> _Work instruction_
Search the entries for the word "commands" and copy each line that has it.

> _Data records_
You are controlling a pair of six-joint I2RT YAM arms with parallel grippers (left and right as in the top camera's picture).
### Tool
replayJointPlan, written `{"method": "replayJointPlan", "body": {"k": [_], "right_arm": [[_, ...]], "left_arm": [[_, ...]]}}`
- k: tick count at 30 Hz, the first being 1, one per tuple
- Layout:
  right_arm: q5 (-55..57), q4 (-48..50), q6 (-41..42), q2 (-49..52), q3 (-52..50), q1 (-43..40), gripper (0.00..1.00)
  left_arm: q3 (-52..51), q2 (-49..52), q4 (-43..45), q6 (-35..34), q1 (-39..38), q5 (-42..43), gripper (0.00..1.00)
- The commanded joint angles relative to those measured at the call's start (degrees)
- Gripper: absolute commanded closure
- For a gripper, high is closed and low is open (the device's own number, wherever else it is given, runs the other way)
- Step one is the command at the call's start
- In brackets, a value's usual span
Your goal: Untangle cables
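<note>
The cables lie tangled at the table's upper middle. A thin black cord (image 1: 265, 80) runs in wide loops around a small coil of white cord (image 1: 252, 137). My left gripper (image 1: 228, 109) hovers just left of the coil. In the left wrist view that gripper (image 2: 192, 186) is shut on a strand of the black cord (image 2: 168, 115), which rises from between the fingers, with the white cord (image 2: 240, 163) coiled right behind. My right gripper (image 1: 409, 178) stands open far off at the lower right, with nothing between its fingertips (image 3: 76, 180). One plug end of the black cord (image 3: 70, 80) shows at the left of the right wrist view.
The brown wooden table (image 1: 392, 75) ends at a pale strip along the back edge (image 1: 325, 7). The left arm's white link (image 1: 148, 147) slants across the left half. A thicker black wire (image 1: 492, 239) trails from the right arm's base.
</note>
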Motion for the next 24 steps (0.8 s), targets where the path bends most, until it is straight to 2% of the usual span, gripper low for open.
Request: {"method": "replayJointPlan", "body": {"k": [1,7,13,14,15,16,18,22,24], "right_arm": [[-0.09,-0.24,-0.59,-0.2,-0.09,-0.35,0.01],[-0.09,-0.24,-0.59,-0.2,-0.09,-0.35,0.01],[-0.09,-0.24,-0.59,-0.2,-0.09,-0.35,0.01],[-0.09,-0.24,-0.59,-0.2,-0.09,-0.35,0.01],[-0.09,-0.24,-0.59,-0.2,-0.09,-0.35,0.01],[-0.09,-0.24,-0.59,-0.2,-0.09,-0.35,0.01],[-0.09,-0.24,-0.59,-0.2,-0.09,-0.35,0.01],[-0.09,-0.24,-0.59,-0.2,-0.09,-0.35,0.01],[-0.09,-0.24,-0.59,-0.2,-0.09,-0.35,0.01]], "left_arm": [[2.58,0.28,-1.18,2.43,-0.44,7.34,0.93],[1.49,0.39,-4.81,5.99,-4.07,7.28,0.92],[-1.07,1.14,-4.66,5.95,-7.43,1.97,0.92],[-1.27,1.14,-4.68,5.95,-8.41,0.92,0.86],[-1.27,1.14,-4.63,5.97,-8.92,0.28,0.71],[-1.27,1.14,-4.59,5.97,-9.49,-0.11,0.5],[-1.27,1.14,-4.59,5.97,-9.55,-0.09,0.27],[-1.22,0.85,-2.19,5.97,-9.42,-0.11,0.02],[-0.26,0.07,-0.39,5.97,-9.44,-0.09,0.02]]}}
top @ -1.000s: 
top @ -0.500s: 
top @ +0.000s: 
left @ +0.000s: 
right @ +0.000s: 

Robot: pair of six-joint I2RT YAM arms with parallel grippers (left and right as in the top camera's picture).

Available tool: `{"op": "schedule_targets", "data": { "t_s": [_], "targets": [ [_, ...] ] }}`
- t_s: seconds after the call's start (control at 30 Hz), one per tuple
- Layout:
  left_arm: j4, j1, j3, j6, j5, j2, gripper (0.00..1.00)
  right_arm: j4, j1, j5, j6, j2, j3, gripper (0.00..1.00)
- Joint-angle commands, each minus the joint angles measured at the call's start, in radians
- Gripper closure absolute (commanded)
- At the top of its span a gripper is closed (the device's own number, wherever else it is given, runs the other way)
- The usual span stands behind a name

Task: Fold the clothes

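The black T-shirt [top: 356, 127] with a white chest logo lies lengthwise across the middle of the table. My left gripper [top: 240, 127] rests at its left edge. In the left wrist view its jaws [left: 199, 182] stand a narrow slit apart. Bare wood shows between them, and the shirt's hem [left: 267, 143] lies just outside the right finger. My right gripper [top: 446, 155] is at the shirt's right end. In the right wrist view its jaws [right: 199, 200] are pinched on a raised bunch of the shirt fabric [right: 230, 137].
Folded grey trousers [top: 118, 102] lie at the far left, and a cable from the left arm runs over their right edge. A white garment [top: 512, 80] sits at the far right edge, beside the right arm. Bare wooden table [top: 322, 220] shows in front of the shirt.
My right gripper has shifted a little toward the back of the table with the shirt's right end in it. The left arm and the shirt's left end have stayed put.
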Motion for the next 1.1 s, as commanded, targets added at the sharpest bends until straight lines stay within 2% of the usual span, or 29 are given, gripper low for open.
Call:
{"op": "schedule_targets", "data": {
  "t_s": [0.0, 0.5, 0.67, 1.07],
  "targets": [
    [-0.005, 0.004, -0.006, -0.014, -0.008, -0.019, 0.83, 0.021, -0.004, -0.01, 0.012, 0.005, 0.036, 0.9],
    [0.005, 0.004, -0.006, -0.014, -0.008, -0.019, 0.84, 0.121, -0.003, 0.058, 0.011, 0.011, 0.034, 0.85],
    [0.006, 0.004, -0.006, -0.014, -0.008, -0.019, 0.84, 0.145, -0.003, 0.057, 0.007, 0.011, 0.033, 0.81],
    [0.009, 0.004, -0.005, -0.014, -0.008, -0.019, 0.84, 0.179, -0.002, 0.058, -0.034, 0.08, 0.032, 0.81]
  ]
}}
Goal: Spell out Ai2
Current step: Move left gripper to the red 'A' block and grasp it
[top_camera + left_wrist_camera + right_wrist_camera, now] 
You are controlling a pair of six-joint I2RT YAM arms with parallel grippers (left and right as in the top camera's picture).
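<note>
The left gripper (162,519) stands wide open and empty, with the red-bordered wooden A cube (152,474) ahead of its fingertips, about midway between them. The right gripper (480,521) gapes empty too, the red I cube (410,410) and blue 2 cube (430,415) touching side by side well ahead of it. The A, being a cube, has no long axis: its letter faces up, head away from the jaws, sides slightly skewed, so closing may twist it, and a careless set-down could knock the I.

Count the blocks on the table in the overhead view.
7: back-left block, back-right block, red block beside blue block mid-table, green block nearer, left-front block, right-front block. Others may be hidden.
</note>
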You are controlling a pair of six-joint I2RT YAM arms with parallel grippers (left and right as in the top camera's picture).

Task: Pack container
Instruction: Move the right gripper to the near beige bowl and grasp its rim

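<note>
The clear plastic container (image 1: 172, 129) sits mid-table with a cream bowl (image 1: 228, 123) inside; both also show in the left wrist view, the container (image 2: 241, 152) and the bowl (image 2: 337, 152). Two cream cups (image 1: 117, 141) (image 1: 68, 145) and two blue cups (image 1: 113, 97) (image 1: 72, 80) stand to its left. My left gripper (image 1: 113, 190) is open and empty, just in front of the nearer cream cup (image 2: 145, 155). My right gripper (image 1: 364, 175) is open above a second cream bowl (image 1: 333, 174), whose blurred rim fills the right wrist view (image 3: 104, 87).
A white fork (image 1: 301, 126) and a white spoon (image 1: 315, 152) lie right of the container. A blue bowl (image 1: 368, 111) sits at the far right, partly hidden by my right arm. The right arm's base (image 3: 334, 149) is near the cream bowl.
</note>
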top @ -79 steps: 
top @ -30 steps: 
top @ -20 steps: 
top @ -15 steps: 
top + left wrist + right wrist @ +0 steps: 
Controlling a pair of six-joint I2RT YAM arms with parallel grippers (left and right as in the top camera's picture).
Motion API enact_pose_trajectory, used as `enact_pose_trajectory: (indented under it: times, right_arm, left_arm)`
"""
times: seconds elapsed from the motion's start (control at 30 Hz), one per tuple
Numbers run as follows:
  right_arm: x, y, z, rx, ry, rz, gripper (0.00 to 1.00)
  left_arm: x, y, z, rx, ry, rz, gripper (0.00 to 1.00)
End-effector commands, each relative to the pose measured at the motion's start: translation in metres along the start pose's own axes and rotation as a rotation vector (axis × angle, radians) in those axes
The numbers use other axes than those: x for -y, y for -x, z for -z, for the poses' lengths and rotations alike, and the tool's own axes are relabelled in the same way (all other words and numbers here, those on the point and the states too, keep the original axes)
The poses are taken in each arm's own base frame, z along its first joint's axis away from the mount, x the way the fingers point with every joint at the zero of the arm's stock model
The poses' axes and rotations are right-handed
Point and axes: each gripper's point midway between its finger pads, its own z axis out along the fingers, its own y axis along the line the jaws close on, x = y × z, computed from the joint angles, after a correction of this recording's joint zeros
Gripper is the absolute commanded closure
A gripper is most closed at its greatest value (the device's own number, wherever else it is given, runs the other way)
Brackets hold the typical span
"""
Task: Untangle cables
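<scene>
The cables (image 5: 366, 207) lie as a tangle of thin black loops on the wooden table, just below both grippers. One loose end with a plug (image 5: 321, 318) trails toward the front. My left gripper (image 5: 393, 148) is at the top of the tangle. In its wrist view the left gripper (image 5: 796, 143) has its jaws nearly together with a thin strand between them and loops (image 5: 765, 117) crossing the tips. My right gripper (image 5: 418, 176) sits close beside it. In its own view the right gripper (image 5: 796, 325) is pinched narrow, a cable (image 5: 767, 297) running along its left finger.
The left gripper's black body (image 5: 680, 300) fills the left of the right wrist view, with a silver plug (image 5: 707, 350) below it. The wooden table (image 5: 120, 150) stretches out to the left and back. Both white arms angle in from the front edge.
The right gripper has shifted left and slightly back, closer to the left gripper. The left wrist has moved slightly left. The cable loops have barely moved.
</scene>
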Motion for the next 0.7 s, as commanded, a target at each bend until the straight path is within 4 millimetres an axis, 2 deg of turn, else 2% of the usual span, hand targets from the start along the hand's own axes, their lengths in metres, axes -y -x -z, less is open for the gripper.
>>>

> _Answer to this exercise_
- Joint-angle commands, each minus the joint angles measured at the call's start, in radians
End-effector commands, each relative to the pose measured at the motion's start: translation in metres along the start pose's own axes and rotation as a rotation vector (axis × angle, radians) in those axes

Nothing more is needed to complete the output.